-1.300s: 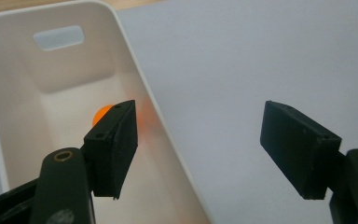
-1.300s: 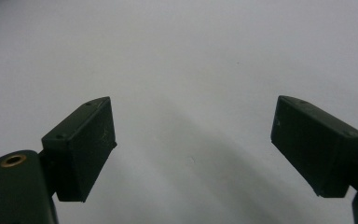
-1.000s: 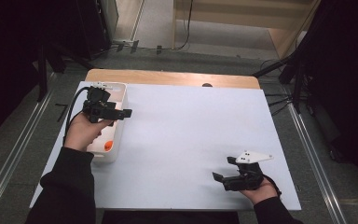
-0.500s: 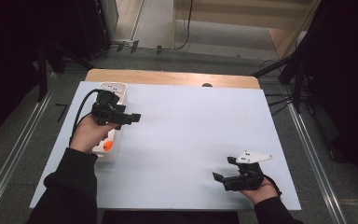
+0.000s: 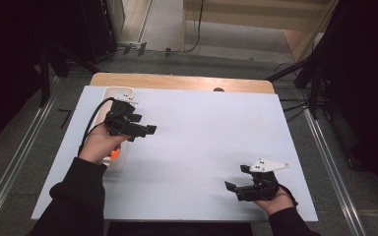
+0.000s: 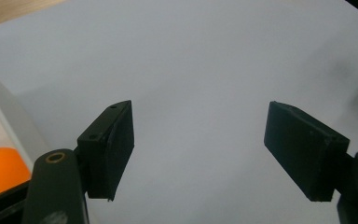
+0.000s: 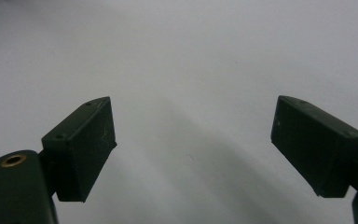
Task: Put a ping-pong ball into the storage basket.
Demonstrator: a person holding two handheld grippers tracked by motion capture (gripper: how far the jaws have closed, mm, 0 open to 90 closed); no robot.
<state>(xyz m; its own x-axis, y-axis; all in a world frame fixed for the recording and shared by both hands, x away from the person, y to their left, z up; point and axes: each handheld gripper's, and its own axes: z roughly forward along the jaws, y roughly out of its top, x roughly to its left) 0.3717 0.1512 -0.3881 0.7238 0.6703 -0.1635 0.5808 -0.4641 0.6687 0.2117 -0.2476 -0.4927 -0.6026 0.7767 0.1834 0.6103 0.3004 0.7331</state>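
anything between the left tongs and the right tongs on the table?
Nothing. In the high view, the stretch of white table sheet between the left tongs and the right tongs is bare; the white tray sits behind the left hand.

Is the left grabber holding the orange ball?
No, the left gripper has its jaws wide apart with nothing between them, and the orange ball sits off to the side in the white tray.

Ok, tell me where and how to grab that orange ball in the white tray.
Probably best to take the orange ball across its round middle, coming straight down from above: it sits low inside the white tray, whose walls block a level approach. The left tongs are open, empty and nearest.
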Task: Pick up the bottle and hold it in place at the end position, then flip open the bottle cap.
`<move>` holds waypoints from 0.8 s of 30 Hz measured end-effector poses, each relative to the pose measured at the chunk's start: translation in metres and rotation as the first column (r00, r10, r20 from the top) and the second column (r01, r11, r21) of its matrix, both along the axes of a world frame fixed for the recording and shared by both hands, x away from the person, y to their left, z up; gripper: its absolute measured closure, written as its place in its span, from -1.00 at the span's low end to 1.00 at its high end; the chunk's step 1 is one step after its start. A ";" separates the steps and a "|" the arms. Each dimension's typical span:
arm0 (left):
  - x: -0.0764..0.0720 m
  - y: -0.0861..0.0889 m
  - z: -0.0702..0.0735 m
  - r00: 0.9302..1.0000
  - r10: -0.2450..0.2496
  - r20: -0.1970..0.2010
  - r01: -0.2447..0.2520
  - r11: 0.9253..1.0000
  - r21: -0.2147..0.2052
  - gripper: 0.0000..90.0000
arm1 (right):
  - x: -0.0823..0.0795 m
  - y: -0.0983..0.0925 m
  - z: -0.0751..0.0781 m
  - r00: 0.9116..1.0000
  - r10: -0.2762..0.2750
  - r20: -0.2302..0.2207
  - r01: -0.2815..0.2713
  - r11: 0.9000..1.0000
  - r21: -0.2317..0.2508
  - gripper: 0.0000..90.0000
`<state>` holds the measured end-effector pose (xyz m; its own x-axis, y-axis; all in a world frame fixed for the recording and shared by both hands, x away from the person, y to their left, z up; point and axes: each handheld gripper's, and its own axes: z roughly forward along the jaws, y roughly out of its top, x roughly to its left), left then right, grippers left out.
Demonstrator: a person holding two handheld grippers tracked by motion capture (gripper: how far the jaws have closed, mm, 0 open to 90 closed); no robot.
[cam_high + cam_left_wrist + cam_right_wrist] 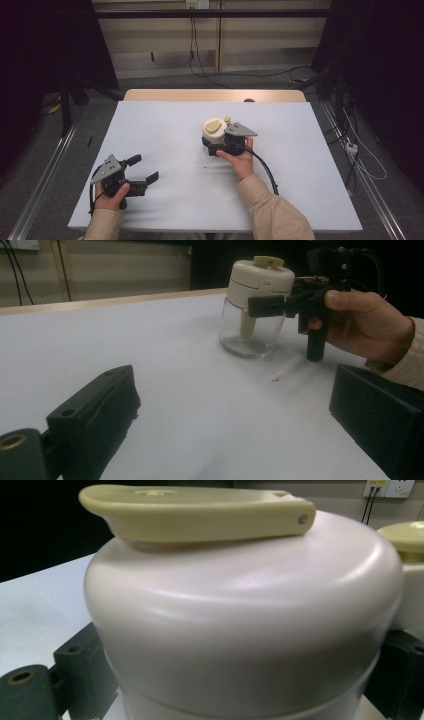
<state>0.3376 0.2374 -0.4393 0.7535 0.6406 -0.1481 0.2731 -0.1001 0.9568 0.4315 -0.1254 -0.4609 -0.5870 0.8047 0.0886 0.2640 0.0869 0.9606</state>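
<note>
Your right gripper (220,141) sits near the middle of the white table (165,125), and its two black jaws are closed around the cream lid (261,277) of a small jar (252,315). In the left gripper view one jaw presses flat against the side of that lid, just below its top edge, while your right hand (240,159) holds the grip behind it. The jar stands upright on the table, directly ahead of your right gripper and between its jaws; its lower body is clear glass, and a pale yellow flap (200,512) lies across the top of the lid. In the right gripper view the lid bulges close in front of the camera, with a jaw showing at each side of it.

Your left gripper (142,170) rests well away from the jar, toward your near left corner of the table, held by your left hand (112,192). Its jaws stand wide apart with nothing between them, and the jar lies ahead of them, off toward the right jaw's side. A tiny white speck (274,376) lies on the table just in front of the jar.
</note>
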 end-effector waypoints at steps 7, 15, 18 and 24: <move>0.001 -0.002 -0.001 1.000 0.006 -0.005 -0.006 1.000 -0.003 -0.90 | 0.000 0.000 0.000 1.000 0.001 0.002 -0.001 1.000 -0.001 -0.86; 0.005 -0.006 0.001 1.000 0.023 -0.002 -0.023 1.000 -0.014 -0.90 | 0.000 0.000 0.000 1.000 0.003 0.003 -0.003 1.000 -0.005 -0.86; 0.008 -0.009 0.003 0.999 0.037 0.005 -0.037 0.999 -0.024 -0.90 | 0.000 0.000 0.000 1.000 0.006 -0.001 -0.006 1.000 -0.004 -0.86; 0.014 -0.020 0.007 1.000 0.024 0.001 -0.024 0.999 -0.027 -0.91 | 0.001 -0.001 0.000 1.000 0.010 -0.004 -0.010 1.000 -0.005 -0.86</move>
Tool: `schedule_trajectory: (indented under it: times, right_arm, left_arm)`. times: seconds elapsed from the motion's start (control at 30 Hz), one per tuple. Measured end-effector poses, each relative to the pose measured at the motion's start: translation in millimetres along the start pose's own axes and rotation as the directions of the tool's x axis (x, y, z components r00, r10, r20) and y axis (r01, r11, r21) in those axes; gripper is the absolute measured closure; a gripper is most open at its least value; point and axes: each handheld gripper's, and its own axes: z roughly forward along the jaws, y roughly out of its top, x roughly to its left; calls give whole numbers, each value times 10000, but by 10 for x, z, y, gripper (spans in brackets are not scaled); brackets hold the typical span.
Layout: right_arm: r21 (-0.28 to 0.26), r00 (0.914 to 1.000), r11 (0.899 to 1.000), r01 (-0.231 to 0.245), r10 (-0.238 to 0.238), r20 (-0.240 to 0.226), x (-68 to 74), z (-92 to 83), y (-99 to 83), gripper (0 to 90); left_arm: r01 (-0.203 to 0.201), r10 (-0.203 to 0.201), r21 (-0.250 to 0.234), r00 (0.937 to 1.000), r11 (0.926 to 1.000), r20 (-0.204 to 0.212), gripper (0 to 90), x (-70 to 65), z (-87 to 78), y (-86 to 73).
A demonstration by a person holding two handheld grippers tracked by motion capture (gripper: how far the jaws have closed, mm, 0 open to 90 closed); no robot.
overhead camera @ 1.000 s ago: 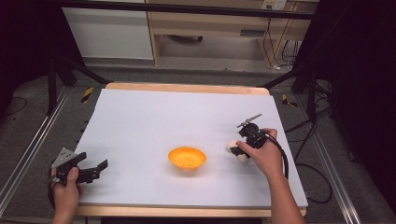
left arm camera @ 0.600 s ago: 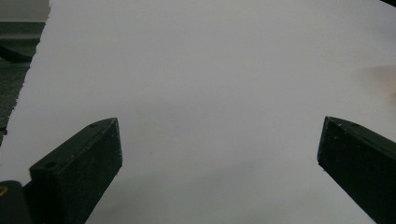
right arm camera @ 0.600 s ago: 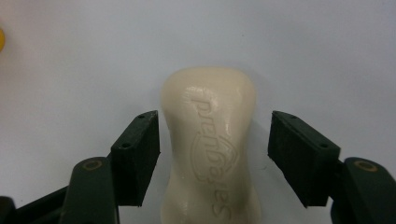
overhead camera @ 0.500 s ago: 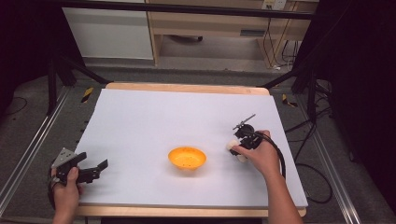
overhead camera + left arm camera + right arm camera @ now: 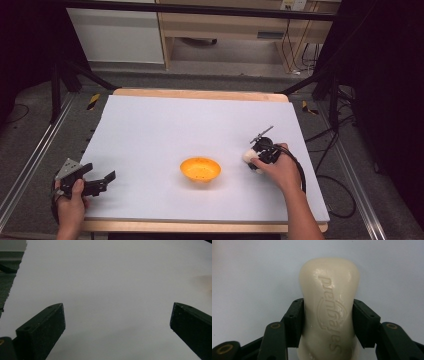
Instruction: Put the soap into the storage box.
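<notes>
A cream bar of soap (image 5: 329, 305) with embossed lettering is clamped between the black jaws of my right gripper (image 5: 328, 320), which is shut on its narrow waist. In the high view the soap (image 5: 248, 157) and right gripper (image 5: 260, 152) sit low over the white table at the right, a short way right of an orange bowl (image 5: 200, 169). My left gripper (image 5: 102, 181) rests at the table's front left edge. Its jaws stand wide apart in the left gripper view (image 5: 117, 322) with bare white surface between them.
The white table top (image 5: 190, 125) has a wooden edge at the back. Metal rails run along both sides on the floor. Cables lie on the floor to the right, and a cabinet and desk stand beyond the table.
The right hand with the soap has drifted slightly left and toward the back, nearer the bowl. The left gripper has stayed put.
</notes>
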Motion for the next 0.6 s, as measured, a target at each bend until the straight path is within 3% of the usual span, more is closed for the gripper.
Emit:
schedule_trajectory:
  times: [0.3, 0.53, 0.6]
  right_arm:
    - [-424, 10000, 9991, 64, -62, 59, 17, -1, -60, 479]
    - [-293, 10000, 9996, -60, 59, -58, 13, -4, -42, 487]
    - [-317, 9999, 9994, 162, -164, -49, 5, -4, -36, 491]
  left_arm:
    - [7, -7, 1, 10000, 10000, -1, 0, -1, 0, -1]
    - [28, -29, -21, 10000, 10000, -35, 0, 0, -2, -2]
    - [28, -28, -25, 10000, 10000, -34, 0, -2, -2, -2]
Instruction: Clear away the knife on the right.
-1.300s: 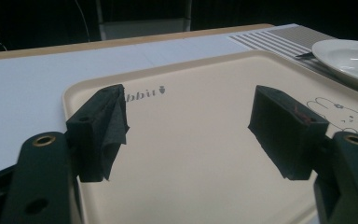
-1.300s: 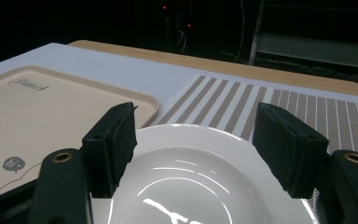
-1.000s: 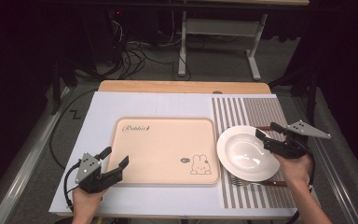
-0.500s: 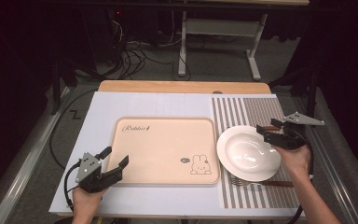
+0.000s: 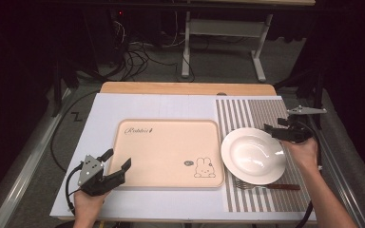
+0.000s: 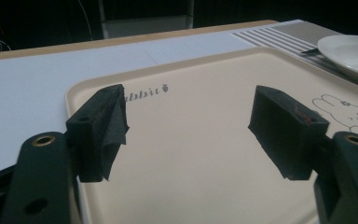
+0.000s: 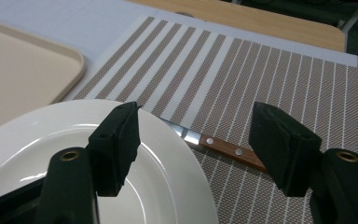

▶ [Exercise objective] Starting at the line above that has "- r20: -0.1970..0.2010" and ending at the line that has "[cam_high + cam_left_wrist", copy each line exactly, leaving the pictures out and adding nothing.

▶ [Result of this task]
  - r20: -0.1970..0.2010
  - r01: -0.2447..0.2520
  - r11: 0.9253..1.0000
  - r21: -0.2147..0.2052
  - gripper: 0.0000..90.0000
arm1 (right):
  - x: -0.0823..0.0795 m
  - y: -0.0983..0.0925 m
  - z: -0.0751..0.0781 m
  - r00: 0.9116..1.0000
  - r10: -0.2762..0.2750
  - r20: -0.2302..0.2207
  - r01: -0.2815..0.2713
  - r11: 0.9000..1.0000
  - r21: -0.2317..0.2508
  - gripper: 0.0000..90.0000
`<state>` holds the measured end-effector pose (xyz m; its own x-axis, y-axis; all in a world frame fixed for the recording and shared by both hands, x away from the person, y to their left, z up; point and axes: each handheld gripper's, and its own axes: z roughly forward along the jaws, y roughly out of its top, x roughly to its left), left then right, grippers left out.
Demonstrator: a person holding two handheld grippers tracked by motion capture (gripper: how far the jaws have closed, mm, 0 open to 90 closed); no robot.
[cam_high + cam_left_wrist + cam_right_wrist] 

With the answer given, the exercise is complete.